Both pieces demand precise choreography from the microphone-wielding performers. In Mikrophonie I the four performers adoringly stroke and massage the tam-tam. In Transducer the instruments manipulate the performers as their movements are dictated by the physics of oscillation in sound, electricity and the swinging of the pendulum.
At the beginning of Transducer Eugene Ughetti walks onstage and picks up a speaker tied to a common cardioid microphone, a device certain to release a squeal of ear-splitting feedback as the sound received from the microphone is played back to the microphone through the speaker. Swinging the device around his head, Ughetti lengthens the cables until the microphone-speaker describes a circle almost as wide as the stage. Four microphones at the corners of the stage are diffused through eight speakers, placing the audience in the center of a roaring, spinning, pealing vortex.

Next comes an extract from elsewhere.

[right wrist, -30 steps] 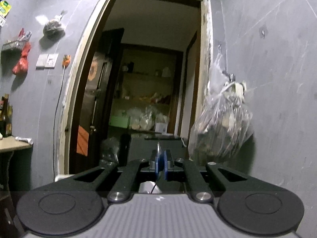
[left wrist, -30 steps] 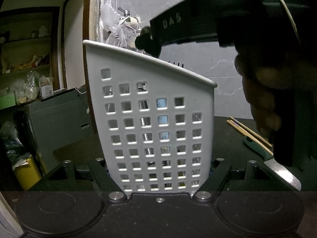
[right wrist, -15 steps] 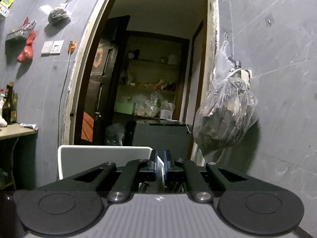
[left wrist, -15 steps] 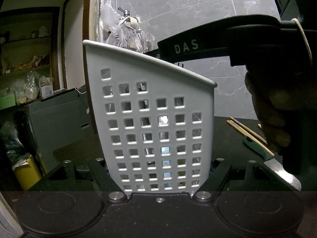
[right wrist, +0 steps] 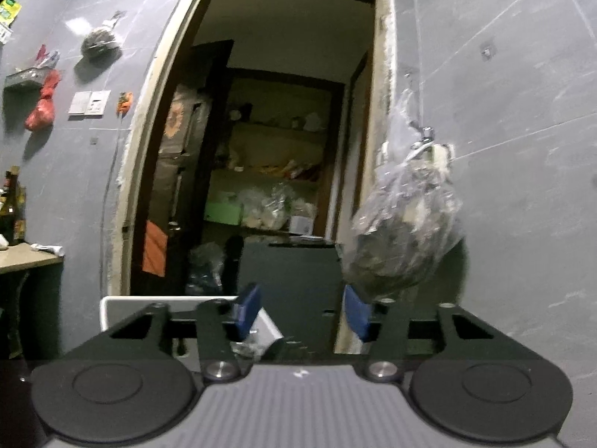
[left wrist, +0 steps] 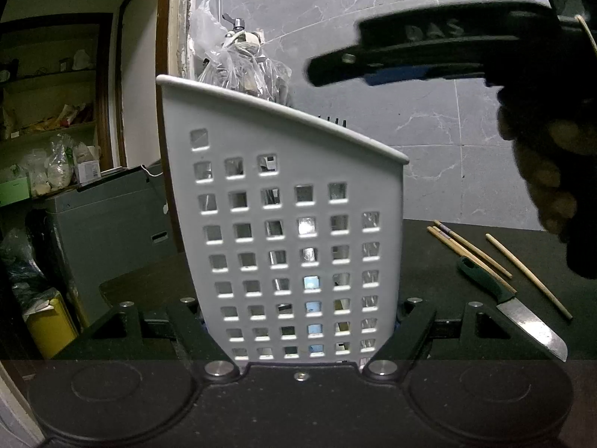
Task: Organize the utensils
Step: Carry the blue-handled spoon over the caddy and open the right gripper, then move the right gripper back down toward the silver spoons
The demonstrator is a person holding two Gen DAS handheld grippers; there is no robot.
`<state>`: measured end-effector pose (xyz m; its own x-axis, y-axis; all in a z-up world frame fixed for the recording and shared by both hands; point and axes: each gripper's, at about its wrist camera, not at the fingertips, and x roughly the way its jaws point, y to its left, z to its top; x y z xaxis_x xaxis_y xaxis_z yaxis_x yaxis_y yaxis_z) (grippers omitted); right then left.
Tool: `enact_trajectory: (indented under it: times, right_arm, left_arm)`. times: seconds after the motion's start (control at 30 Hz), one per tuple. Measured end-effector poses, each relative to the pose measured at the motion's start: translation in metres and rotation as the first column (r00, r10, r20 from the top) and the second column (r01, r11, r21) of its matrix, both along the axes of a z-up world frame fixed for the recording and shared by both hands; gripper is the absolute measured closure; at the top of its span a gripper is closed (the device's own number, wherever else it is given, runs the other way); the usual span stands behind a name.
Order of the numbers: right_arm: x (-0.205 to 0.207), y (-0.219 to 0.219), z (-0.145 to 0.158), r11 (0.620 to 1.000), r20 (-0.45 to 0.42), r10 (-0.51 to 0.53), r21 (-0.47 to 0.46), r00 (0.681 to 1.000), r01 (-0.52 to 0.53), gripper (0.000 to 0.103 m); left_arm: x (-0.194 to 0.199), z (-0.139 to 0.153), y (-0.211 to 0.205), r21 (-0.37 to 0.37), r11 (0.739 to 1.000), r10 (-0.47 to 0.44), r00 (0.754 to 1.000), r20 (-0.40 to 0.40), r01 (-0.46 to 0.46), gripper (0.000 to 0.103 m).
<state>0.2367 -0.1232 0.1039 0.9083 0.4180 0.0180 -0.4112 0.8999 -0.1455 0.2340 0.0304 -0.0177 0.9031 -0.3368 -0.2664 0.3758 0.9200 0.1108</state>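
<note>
A white perforated holder [left wrist: 298, 246] is gripped near its base by the left claw [left wrist: 300, 330], clenched on both sides of it, and is kept upright on the dark counter [left wrist: 447, 254]. Utensils are glimpsed through the holder's holes. Above the holder's lower rim, to its right, the right claw [right wrist: 300, 311] is seen with its jaws opening and nothing between the blue pads [right wrist: 248, 308]. To the right of the holder, chopsticks [left wrist: 470, 252] and a green-handled knife [left wrist: 511, 308] are laid on the counter. Behind the holder, a plastic bag [left wrist: 242, 63] is hung on the wall.
</note>
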Motion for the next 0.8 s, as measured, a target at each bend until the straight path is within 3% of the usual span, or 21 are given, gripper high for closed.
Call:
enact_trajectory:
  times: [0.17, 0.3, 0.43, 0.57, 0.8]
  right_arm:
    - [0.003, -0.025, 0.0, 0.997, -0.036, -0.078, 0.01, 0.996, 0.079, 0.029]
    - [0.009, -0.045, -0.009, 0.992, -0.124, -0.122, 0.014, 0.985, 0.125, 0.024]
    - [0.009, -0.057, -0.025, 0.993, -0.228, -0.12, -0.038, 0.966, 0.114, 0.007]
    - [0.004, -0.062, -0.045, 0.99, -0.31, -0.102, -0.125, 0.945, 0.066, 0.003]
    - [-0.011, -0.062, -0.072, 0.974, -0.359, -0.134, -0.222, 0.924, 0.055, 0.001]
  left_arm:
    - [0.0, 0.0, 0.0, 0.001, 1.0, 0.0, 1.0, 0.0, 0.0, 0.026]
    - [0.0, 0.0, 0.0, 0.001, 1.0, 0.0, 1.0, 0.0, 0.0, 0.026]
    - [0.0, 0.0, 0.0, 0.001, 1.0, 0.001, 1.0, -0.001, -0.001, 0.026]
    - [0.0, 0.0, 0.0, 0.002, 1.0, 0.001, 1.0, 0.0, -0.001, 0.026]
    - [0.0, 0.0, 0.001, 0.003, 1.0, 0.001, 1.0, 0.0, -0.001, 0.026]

Mickrophonie I, Transducer, Speak Percussion, THNMF2013 photo Brad Serls |
At other times, the four players surround a tall frame of eight microphones hanging above eight speaker cones. The microphones are swung above the speakers, creating phasing rhythms that shift in timbre from ‘whooshing’ sounds to hollow, flute-like tones, their pitch descending as the pendulums slow. The performers must move forward and backwards as they adjust the swing of the pendulums or stop them still over the speakers.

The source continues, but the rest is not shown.